Per altro i donatori durante la pandemia, hanno continuato a venire a donare al centro di Monterosso, mentre hanno smesso nelle strutture ospedaliere. Noi abbiamo garantito l’autosufficienza non solo provinciale, ma anche regionale e nazionale, grazie al fatto che Avis ha continuato la raccolta in sicurezza, con standard che sono mantenuti anche ora». Sempre in tema sanitario, si è già visto che un aumento di persone contagiate ha conseguenze su altri aspetti della cura e terapia. «È vero che l’aumento dei contagiati influisce sulla possibilità di cura e prevenzione di altre patologie. Dico di più. C’è un effetto in generale sul welfare con un aumento di richieste di prestazioni di accompagnamento e gestione di malati cronici che incide sulle attività che prima le associazioni di volontariato svolgevano e che ora si trovano a dover garantire in più. Ribadisco che l’etica generale non deve essere minata dall’etica individuale. Si deve trovare il giusto compromesso». Colpisce che anche nella nostra terra così colpita dal Covid ci siano resistenze alla vaccinazione, come se si potesse ignorare il numero di deceduti.

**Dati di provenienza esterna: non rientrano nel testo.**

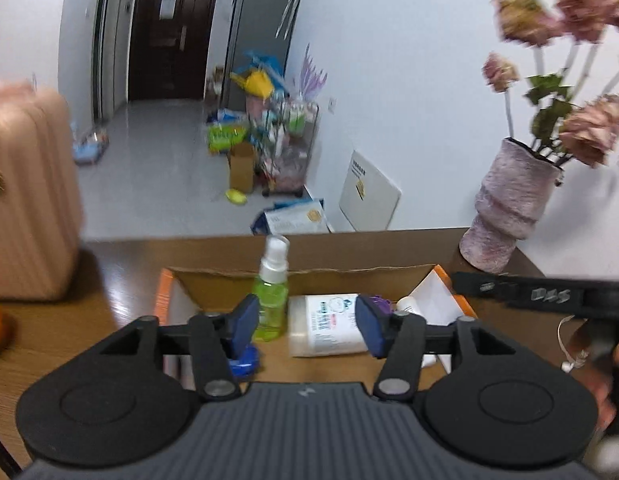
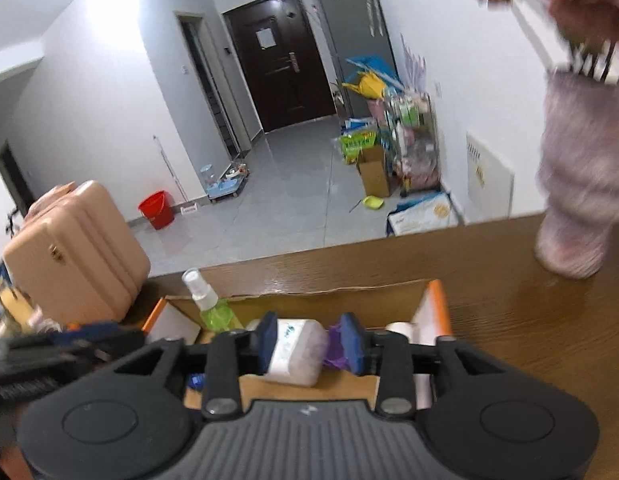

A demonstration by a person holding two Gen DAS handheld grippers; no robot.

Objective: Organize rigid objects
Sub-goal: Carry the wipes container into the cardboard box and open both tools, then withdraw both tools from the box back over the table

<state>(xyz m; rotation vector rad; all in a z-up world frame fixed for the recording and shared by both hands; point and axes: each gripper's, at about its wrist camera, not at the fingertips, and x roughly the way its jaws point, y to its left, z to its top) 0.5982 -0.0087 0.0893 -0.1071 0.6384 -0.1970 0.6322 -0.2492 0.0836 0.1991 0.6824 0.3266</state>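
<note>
Right tool [image 2: 311, 342] hangs parted over white bottle [image 2: 295, 356] in cardboard box [image 2: 389, 300].

The table [image 2: 509, 320] is brown wood-grain with a glossy finish that reflects light. On it sits a cardboard box [image 1: 309, 276], raw brown and matt, its upper edge torn rough, with orange-and-white printed flaps. Inside stands a spray bottle [image 1: 271, 292] of clear green plastic with a translucent white cap, beside a white plastic bottle [image 1: 329, 324] with a smooth printed label. The vase [image 1: 509, 208] looks rough and grainy, a matt mottled pink. The pink case [image 2: 77, 244] is smooth ribbed hard plastic with a soft sheen. The left gripper [image 1: 307, 326] has matt black plastic arms, metal pivot pins and blue pads. The floor tiles [image 2: 293, 184] are grey and shiny.
</note>
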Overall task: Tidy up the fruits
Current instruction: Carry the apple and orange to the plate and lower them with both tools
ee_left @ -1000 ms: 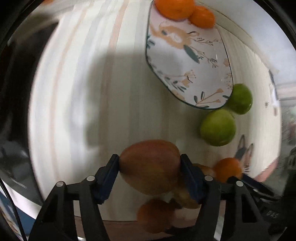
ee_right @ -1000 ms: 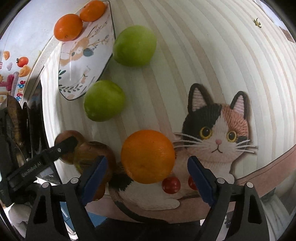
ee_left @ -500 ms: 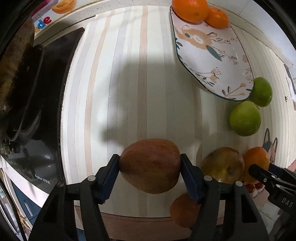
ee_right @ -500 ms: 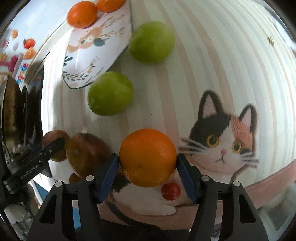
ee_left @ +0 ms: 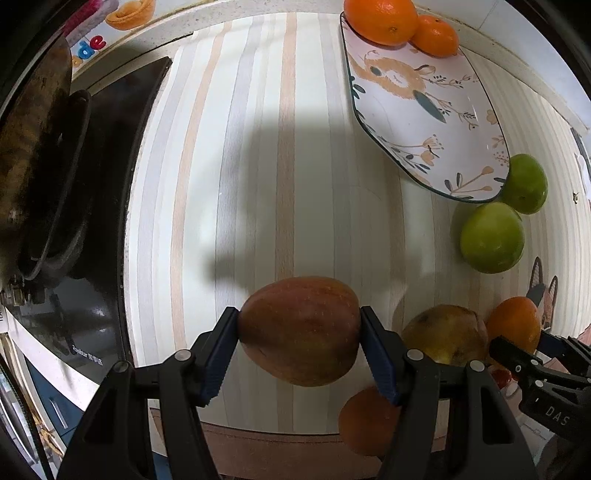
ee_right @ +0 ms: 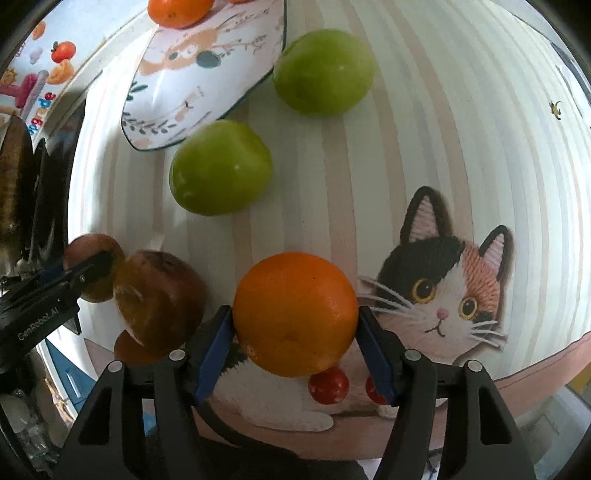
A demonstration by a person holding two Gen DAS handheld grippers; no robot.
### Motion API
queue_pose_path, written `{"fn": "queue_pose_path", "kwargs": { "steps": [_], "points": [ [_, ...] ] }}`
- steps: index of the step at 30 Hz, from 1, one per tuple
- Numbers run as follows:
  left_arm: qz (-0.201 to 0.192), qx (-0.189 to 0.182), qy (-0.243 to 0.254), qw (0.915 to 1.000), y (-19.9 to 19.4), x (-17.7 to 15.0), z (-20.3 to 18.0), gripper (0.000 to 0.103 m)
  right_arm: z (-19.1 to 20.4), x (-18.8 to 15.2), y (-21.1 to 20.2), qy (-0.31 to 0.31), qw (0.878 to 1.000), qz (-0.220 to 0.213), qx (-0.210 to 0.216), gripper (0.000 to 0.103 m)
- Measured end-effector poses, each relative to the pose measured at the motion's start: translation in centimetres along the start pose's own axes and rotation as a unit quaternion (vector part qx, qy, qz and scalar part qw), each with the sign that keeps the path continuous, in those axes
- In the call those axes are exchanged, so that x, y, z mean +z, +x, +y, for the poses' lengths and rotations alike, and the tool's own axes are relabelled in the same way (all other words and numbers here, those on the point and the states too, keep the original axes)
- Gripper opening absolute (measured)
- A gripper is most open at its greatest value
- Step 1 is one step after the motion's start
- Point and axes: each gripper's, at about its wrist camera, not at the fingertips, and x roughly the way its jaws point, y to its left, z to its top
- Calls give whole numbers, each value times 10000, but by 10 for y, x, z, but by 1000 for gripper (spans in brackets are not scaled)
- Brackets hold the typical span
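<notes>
My left gripper (ee_left: 299, 332) is shut on a reddish-brown mango (ee_left: 301, 328), held above the striped cloth. My right gripper (ee_right: 295, 325) is shut on an orange (ee_right: 295, 314) over the cat picture; that orange also shows at the right of the left wrist view (ee_left: 513, 325). A second mango (ee_left: 445, 338) (ee_right: 159, 295) lies between the grippers, with a third fruit (ee_left: 365, 421) near the front edge. Two green apples (ee_right: 221, 166) (ee_right: 325, 70) lie beside a flowered oval plate (ee_left: 417, 110) (ee_right: 207, 70) that holds two oranges (ee_left: 382, 16) at its far end.
A black stove top with a dark pan (ee_left: 40, 147) lies left of the striped cloth (ee_left: 258, 147). A cat picture (ee_right: 443, 288) and small red cherry shapes (ee_right: 328, 382) mark the cloth at the right. The counter's front edge runs below the grippers.
My right gripper closed on the orange, which was loose between open fingers a second ago. My left gripper, still holding the mango, has shifted so the plate sits further right in its view.
</notes>
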Motion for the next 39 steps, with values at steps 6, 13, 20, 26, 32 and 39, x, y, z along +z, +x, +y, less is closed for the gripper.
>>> {"fn": "queue_pose_path", "kwargs": {
  "steps": [6,13,20,26,32,39],
  "points": [
    [-58,-59,66,9999,-9,4,0,62,-10,-2,-16,14,9996,-272,24,68],
    [-344,-471,81,9983,-52,29,-9,62,-9,13,-55,27,9968,-718,340,67],
    [-682,-979,16,9929,-88,116,-27,62,5,86,-82,-159,9900,-1228,669,67],
    [-447,-859,1,9953,-58,185,-32,62,27,168,-59,-659,9892,-1202,516,67],
    [-101,-790,-171,9967,-26,207,-27,62,40,220,-40,-1243,9854,-1140,226,67],
    [43,-775,-331,9964,-10,208,-21,63,43,241,-21,-1481,9842,-961,154,68]
  ]
}}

«A questo proposito c’è molto su cui riflettere. L’obiettivo che la comunità dovrebbe porsi è di far diffondere informazioni, azioni, comunicati, best practice, ma anche le bad practice. Si deve fare comunicazione per far comprendere qual è il beneficio rispetto al rischio di non essere vaccinato. Anche in Avis ci sono donatori che non vogliono vaccinarsi e si mostrano fortemente contrari, ma la posizione dell’associazione è a favore». Cosa pensa di un vaccino obbligatorio? «Il governo sta andando in questa direzione, che a me sembra quella giusta, ma non vorrei che passasse il messaggio che l’obbligo leda la libertà, ma la libertà deve essere consapevole. Ci sono molte fake news che devono essere screditate. Oggi ognuno porta avanti la sua tesi, ma non si entra in merito alla veridicità. Si può ammettere che la comunicazione sui vaccini è stata gestita male, ma si deve comprendere che inizialmente si navigava a vista, perché si cercava di correre per mettere in sicurezza la popolazione. Adesso abbiamo esperienze, competenze, risultati scientifici che possono dare linee quasi sicure al 100%. La scienza conosce la malattia, la sa affrontare. Altrimenti dovremmo non credere più a nulla, ed essere noi ultra competenti in un mondo specialistico. Dobbiamo fidarci». La preoccupa l’andamento? «Un po’ sì, perché stiamo prendendo confidenza con mascherina, igienizzazioni, una confidenza che allenta la vigilanza. Sono un po’ preoccupato perché il contagio è in ripresa».